Later, he perfectly articulates how Internet troll culture can harm the vulnerable. “Ordinary fears, the ones kids like this live with as a kind of unpleasant background noise, can be turned into ravening monsters,” he writes. “Small balloons of paranoia can be inflated until they are as big as floats in the Macy’s Thanksgiving Day Parade.”

There’s much for fans of hard-boiled detective novels to like in “End of Watch.” We’re reminded, for instance, that bodies “never look more dead than in police photos,” and when an informant offers Hodges, a former alcoholic, a drink, he begs off in a way any tough would admire. “When it comes to booze,” he says, “I spilled more than you’ll ever drink, honeypie.”

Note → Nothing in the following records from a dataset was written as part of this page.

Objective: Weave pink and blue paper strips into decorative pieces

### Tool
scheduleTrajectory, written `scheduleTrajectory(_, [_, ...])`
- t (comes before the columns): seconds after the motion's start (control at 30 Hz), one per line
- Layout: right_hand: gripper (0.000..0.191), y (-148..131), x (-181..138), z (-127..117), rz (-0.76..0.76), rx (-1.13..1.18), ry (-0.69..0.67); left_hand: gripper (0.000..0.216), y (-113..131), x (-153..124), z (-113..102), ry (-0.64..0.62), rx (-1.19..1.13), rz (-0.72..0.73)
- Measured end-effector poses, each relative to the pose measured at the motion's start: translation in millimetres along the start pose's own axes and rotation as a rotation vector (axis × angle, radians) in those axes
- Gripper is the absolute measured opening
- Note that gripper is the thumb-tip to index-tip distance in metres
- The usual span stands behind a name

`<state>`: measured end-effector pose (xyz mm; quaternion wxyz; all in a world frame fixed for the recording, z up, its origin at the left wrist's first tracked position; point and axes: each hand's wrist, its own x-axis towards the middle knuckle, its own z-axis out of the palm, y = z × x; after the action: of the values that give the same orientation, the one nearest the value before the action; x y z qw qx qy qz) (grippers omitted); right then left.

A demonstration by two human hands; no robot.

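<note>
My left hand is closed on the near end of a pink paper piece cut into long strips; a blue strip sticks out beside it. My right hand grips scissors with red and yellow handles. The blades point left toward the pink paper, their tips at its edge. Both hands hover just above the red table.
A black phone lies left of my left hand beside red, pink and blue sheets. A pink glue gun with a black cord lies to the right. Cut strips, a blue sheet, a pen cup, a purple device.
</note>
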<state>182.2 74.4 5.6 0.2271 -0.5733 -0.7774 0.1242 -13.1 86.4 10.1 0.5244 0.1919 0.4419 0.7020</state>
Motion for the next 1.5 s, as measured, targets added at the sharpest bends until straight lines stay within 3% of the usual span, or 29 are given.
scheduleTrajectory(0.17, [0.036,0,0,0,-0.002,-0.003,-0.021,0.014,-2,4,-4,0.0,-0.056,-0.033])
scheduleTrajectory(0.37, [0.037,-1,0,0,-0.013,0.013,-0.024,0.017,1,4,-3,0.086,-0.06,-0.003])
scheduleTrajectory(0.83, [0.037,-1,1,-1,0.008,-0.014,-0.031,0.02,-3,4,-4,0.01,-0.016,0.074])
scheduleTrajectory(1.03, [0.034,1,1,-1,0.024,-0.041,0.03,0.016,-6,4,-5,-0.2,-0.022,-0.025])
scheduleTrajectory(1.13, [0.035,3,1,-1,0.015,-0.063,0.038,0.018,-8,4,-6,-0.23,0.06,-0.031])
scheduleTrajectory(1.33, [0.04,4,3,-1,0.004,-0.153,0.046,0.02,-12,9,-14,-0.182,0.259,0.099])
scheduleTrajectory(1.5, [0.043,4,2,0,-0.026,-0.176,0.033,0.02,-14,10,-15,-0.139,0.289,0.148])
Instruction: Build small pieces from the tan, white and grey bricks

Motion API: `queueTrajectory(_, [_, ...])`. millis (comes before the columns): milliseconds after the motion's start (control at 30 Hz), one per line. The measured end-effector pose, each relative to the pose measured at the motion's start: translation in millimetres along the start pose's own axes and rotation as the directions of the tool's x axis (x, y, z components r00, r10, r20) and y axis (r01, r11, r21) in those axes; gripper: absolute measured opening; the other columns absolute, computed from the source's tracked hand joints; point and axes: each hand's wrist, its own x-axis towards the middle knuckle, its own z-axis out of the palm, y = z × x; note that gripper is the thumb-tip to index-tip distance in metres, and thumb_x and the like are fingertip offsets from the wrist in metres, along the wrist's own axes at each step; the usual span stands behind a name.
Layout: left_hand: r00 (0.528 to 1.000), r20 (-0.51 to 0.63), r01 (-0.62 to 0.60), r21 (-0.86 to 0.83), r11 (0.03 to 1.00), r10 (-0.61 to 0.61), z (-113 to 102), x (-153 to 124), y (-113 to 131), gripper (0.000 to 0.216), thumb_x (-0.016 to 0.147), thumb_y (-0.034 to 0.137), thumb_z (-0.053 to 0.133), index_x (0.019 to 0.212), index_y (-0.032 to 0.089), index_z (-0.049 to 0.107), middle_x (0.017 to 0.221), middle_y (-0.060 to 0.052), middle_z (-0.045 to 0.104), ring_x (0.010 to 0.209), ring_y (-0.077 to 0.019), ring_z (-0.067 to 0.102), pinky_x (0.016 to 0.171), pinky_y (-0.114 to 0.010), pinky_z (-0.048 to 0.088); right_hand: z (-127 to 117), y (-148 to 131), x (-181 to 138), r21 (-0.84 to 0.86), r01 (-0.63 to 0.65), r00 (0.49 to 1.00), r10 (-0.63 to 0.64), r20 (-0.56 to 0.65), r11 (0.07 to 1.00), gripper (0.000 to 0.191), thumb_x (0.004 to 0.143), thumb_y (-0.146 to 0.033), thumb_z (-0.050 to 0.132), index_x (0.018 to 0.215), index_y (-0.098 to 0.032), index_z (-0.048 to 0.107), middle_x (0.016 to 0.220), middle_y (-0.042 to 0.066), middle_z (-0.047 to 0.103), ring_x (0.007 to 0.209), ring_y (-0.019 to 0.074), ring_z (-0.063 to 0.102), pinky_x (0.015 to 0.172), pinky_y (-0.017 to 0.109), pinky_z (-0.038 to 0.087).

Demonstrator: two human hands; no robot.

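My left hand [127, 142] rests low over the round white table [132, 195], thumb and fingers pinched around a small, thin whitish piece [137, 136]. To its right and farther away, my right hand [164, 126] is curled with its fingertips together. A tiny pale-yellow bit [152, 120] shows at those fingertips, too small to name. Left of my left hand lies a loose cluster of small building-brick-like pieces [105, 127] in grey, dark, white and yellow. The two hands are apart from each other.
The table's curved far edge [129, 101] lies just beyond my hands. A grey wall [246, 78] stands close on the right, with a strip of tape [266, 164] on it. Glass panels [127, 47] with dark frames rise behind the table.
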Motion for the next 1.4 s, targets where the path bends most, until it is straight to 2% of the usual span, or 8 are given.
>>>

“End of Watch,” as any King novel might, delivers at least one scene that may keep you up at night, but there are also several laughs here. One of the best arrives early in the book, when Hodges considers postponing his cancer treatment until he can lay his suspicions about Brady to rest. His doctor poses a question: “If you were standing on top of a burning building and a helicopter appeared and dropped a rope ladder, would you say you needed to think about it before climbing up?”

It’s hard not to imagine the delighted look on this virtuoso author’s face as he typed his hero’s slick reply. “I might,” Hodges says, “if the helicopter in question only had two gallons of gas left in the tank.”